霍祁然走到(dào )景厘身边的时候,她(tā )正有些失神地盯着(zhe )手机,以至于连他走(zǒu )过来她都没有察觉到。
她不由得轻轻咬(yǎo )了咬唇,我一定会尽我最大的所能医治(zhì )爸爸,只是到时候如果有需要,你能不能借我一笔钱,我一定会好好工作,努力赚钱还给你的——
景厘手上的动作微微一顿,随后才抬起头来,温柔又平静地看着他(tā ),爸爸想告诉我的(de )时候再说好了,现在(zài )只要能重新和爸爸生活在一起,对我而(ér )言,就已经足够了。
一,是你有事情不(bú )向我张口;二,是你没办法心安理得接受我的帮助。霍祁然一边说着话,一边将她攥得更紧,说,我们俩(liǎng ),不
原本今年我就不用再天天待在实验(yàn )室,现在正是我出去(qù )考察社会,面试工(gōng )作的时候,导师怎么(me )可能会说什么?霍祁然说,况且这种时(shí )候你一个人去淮市,我哪里放心?

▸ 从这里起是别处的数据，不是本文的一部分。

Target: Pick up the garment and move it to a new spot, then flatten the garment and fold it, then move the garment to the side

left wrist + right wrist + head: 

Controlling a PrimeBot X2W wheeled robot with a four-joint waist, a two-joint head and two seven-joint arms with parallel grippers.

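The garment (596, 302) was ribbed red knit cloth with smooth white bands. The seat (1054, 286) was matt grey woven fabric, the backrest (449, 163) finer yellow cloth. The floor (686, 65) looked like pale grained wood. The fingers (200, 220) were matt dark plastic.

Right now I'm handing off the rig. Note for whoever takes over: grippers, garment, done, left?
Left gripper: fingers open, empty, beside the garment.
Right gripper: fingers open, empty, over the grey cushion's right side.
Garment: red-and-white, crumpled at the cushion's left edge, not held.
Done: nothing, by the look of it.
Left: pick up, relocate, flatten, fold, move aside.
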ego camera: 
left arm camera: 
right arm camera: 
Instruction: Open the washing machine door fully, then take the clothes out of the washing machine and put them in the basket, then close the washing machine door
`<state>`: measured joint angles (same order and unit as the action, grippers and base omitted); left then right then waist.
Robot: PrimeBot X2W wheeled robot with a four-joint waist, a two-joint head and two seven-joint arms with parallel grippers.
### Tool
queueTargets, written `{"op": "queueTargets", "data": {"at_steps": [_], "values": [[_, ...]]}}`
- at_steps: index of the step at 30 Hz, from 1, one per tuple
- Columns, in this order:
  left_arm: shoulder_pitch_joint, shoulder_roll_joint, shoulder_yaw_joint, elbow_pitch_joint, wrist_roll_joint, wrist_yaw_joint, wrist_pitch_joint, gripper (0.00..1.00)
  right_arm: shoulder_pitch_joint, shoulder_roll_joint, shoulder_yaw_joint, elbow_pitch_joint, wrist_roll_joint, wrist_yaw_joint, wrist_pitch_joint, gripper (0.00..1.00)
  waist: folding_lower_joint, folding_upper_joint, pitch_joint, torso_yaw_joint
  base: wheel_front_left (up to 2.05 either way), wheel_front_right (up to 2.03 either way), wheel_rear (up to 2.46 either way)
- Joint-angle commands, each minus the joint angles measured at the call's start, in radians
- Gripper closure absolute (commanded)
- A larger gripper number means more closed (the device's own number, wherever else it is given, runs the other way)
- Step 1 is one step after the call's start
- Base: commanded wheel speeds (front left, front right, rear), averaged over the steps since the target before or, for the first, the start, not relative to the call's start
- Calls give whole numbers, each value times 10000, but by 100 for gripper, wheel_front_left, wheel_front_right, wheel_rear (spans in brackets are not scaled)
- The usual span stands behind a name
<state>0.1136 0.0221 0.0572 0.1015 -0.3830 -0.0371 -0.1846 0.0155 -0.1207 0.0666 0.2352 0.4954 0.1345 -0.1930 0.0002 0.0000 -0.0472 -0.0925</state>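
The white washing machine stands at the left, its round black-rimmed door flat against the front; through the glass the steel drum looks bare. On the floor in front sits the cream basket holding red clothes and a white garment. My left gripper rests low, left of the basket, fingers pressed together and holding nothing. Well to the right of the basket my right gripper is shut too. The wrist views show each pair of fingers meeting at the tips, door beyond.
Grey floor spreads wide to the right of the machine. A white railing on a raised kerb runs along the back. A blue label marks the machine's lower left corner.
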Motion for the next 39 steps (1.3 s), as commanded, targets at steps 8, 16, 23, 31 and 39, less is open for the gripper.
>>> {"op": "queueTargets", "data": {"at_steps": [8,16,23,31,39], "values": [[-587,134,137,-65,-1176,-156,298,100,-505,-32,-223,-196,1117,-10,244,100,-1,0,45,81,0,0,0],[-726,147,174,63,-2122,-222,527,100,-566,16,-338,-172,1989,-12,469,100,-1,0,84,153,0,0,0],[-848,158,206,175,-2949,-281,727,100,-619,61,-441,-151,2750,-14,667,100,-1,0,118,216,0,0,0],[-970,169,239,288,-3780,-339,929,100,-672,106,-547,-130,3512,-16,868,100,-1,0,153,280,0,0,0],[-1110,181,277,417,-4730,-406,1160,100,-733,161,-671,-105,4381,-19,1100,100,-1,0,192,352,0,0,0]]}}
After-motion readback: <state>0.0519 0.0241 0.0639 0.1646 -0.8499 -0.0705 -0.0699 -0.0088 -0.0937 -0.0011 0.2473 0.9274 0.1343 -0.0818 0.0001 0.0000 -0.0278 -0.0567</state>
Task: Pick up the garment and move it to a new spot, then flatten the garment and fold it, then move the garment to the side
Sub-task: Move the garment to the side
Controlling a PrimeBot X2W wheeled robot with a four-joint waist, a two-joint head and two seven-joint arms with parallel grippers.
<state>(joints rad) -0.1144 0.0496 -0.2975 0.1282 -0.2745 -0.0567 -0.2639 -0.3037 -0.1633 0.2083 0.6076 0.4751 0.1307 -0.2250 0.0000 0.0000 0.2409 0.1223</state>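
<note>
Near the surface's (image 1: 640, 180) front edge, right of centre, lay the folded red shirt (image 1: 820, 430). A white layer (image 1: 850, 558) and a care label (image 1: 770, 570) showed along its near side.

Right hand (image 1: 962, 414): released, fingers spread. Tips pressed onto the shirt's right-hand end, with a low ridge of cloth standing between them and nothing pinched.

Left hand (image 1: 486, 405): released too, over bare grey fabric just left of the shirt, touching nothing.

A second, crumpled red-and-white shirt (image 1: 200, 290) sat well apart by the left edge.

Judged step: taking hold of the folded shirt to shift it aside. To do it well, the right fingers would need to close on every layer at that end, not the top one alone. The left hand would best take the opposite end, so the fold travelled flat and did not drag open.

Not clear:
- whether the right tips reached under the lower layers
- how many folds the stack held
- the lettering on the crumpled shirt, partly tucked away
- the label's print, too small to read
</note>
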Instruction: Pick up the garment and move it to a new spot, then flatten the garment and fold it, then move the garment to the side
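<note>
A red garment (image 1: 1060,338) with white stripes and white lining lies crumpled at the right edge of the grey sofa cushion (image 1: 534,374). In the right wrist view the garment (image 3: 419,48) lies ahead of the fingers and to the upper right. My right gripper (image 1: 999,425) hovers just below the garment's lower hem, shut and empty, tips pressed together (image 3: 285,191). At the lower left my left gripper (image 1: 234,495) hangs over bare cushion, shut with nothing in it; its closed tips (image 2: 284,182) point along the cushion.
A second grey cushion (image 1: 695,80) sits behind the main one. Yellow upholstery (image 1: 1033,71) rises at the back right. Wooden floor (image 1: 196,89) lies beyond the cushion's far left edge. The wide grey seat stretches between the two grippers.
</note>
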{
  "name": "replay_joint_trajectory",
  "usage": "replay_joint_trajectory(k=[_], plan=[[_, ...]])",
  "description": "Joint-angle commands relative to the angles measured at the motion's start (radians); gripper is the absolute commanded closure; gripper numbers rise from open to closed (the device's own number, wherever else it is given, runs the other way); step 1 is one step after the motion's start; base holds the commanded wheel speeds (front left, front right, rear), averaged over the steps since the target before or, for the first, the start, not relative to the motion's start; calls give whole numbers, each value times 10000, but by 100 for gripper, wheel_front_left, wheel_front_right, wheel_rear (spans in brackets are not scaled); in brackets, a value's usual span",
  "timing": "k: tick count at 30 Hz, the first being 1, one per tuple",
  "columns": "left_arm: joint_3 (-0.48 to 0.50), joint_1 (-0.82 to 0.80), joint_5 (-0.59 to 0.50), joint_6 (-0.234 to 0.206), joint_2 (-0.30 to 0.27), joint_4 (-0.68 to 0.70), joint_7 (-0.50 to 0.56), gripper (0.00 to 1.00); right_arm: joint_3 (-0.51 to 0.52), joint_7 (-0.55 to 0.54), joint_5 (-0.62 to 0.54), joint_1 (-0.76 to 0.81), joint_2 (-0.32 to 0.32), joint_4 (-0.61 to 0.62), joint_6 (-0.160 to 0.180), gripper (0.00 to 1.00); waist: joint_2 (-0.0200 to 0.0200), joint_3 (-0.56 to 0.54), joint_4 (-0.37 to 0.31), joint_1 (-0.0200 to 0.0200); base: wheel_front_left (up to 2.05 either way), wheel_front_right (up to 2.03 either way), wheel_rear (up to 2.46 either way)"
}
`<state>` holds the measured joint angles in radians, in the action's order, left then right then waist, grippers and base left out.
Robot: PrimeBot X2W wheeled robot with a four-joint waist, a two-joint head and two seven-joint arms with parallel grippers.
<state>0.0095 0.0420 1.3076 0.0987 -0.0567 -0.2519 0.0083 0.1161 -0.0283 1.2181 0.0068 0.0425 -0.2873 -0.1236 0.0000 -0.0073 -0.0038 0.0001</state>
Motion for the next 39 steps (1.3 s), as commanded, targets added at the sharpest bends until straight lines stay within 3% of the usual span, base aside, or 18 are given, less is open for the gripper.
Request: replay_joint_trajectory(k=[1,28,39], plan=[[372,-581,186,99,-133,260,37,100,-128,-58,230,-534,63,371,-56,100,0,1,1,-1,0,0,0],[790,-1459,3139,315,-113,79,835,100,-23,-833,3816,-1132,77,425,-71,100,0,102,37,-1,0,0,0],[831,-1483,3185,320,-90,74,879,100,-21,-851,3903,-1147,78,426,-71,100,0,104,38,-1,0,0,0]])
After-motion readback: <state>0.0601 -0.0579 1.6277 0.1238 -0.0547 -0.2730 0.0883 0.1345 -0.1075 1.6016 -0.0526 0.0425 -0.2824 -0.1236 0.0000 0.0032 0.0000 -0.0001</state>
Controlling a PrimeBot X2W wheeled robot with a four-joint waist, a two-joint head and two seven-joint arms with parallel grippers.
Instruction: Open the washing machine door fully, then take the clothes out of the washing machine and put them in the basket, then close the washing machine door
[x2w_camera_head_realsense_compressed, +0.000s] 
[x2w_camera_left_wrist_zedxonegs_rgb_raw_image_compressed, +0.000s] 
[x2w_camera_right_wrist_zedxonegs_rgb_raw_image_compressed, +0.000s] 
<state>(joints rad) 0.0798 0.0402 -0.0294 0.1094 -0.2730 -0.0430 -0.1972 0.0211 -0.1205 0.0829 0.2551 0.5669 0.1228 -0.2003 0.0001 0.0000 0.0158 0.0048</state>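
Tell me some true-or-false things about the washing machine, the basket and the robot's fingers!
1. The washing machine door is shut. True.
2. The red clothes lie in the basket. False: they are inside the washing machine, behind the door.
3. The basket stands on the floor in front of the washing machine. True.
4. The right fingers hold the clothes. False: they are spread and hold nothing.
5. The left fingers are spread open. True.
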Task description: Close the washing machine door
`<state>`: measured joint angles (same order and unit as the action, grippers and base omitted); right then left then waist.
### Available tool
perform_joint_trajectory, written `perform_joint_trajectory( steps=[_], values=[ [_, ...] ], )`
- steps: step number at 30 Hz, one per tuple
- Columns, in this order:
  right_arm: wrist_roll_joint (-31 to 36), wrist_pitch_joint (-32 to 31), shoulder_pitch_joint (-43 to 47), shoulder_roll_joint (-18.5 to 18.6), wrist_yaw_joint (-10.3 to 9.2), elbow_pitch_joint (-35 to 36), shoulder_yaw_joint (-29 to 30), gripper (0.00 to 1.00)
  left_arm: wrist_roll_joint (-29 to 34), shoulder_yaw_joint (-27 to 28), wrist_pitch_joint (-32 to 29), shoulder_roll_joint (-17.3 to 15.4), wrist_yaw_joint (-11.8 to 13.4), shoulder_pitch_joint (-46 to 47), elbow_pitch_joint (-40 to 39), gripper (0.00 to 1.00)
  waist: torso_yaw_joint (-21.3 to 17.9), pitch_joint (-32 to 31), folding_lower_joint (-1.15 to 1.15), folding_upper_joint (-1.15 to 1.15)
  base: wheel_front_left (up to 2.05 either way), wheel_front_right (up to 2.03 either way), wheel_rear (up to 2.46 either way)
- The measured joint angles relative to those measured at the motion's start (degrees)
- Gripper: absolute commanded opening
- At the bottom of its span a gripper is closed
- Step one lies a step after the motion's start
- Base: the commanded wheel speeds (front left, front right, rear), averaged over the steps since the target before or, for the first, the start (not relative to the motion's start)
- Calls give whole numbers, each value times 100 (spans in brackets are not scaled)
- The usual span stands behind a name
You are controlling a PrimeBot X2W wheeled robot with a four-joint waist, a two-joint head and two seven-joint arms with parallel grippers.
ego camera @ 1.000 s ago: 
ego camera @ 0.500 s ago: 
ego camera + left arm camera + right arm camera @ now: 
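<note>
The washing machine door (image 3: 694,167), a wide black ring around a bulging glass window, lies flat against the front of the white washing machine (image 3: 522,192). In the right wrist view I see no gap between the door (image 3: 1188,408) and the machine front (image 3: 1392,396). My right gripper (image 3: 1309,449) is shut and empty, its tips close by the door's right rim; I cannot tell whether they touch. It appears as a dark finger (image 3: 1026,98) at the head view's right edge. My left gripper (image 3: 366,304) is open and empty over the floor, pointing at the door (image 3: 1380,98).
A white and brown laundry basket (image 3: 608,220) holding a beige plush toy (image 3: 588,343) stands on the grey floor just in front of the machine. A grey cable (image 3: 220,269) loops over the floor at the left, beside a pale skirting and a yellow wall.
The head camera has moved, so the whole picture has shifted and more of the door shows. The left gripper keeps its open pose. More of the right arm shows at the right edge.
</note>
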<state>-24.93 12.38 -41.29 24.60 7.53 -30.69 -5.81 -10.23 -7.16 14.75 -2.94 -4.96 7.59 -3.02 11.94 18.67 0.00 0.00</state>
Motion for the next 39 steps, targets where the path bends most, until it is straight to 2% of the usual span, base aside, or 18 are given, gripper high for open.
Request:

你走吧。隔着门,他的声音似乎愈发冷硬,我不再是你爸爸了,我没办法照顾你,我也给不了你任何东西,你(nǐ )不要再来找我。
那之后不久,霍祁然就(jiù )自动消失了,没有再(zài )陪在景厘身边。
也(yě )是他打了电话给景厘(lí )却不愿意出声的原因。